→ **Task instructions**
The listing below holds a line with "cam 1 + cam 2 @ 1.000" and a later line with "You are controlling". Write out those two lines and every line between them, exactly, and nothing else.

*** Supplied records ***

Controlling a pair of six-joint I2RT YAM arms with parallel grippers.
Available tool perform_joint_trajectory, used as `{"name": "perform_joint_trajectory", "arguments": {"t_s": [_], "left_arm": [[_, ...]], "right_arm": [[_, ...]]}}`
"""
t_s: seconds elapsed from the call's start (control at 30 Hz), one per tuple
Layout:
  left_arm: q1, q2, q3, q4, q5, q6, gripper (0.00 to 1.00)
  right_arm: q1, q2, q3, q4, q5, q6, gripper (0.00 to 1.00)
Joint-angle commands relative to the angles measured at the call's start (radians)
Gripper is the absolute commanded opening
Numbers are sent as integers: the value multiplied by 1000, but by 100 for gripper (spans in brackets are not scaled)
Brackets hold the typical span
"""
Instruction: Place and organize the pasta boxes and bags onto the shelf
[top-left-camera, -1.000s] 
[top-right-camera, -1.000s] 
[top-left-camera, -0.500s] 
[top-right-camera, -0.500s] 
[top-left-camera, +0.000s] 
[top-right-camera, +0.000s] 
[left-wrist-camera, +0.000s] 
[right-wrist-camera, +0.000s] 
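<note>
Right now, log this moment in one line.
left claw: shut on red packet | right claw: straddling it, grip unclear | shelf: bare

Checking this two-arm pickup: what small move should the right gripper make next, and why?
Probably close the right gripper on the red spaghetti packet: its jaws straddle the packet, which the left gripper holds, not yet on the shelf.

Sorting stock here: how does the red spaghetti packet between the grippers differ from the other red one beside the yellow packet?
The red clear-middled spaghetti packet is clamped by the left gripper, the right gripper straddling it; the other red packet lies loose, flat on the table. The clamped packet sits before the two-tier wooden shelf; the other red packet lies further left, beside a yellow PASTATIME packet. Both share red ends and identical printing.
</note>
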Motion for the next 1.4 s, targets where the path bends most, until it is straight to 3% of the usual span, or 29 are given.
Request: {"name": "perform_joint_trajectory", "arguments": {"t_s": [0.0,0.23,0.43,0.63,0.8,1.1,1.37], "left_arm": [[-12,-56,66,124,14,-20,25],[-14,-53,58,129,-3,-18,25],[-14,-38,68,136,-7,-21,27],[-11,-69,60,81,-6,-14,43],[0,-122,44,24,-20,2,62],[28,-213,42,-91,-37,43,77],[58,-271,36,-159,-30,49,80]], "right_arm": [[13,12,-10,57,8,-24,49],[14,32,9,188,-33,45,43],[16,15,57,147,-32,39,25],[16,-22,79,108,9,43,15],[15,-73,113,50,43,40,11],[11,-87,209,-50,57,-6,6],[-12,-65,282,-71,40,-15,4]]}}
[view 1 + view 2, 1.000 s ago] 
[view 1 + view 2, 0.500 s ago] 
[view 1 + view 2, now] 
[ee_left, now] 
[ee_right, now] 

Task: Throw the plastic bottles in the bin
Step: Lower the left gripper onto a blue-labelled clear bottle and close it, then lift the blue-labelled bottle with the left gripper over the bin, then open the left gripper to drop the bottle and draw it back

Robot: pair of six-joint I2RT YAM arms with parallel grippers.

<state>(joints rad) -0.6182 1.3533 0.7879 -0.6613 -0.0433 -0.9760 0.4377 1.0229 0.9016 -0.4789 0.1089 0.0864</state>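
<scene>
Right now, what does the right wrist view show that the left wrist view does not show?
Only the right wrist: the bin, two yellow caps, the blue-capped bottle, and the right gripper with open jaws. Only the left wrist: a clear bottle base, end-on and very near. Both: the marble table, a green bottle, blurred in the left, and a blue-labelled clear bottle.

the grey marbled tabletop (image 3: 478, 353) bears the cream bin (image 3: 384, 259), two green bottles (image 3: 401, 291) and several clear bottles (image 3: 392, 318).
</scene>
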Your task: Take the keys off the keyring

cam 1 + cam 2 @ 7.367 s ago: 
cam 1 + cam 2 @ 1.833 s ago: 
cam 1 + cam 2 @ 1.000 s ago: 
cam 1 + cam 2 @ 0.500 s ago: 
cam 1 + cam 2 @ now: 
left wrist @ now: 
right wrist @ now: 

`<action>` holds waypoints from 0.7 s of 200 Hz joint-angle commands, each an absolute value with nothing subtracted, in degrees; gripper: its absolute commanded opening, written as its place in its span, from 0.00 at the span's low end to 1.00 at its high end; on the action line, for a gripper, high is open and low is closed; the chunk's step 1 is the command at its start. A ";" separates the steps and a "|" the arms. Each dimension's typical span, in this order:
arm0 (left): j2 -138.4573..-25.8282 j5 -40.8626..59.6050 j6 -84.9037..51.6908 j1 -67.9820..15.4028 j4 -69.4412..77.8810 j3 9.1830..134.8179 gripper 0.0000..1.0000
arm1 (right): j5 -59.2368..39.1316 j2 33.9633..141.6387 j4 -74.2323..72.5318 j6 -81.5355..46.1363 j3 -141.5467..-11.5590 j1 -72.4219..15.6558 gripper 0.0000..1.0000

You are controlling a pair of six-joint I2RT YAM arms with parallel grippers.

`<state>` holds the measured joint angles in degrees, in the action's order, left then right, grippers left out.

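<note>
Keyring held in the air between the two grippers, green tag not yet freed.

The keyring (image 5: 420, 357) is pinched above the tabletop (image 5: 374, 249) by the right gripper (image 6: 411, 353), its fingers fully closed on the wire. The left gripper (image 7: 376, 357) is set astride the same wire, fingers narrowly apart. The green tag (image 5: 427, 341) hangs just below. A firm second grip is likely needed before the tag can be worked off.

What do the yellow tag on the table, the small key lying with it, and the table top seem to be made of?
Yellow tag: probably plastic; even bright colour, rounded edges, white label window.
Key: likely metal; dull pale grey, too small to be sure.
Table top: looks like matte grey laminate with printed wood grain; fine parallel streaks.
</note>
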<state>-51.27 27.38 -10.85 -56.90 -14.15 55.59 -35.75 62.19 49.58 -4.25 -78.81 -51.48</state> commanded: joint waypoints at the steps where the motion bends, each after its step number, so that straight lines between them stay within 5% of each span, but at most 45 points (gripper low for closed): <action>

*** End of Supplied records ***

→ **The answer**
cam 1 + cam 2 @ 1.000 s ago: 
cam 1 + cam 2 @ 0.500 s ago: 
cam 1 + cam 2 @ now: 
left wrist @ now: 
right wrist @ now: 

`<action>` holds waypoints from 0.7 s of 200 Hz joint-angle commands, each an absolute value with nothing subtracted, in degrees; gripper: its absolute commanded opening, written as its place in its span, from 0.00 at the span's low end to 1.00 at its high end; on the action line, for a gripper, high is open and low is closed; the chunk's step 1 is the command at its start. A ";" separates the steps and a "|" the arms. Each dimension's typical span, in this order:
arm0 (left): j2 -138.4573..-25.8282 j5 -40.8626..59.6050 j6 -84.9037..51.6908 j1 -67.9820..15.4028 j4 -69.4412..77.8810 j3 9.1830..134.8179 gripper 0.0000..1.0000
arm1 (right): j5 -59.2368..39.1316 j2 33.9633..141.6387 j4 -74.2323..72.5318 j6 -81.5355..46.1363 j3 -141.5467..-11.5590 j1 -72.4219..15.6558 gripper 0.0000..1.0000

You are controlling a pair of six-joint I2RT YAM arms with parallel grippers.

No further output is needed for the exercise.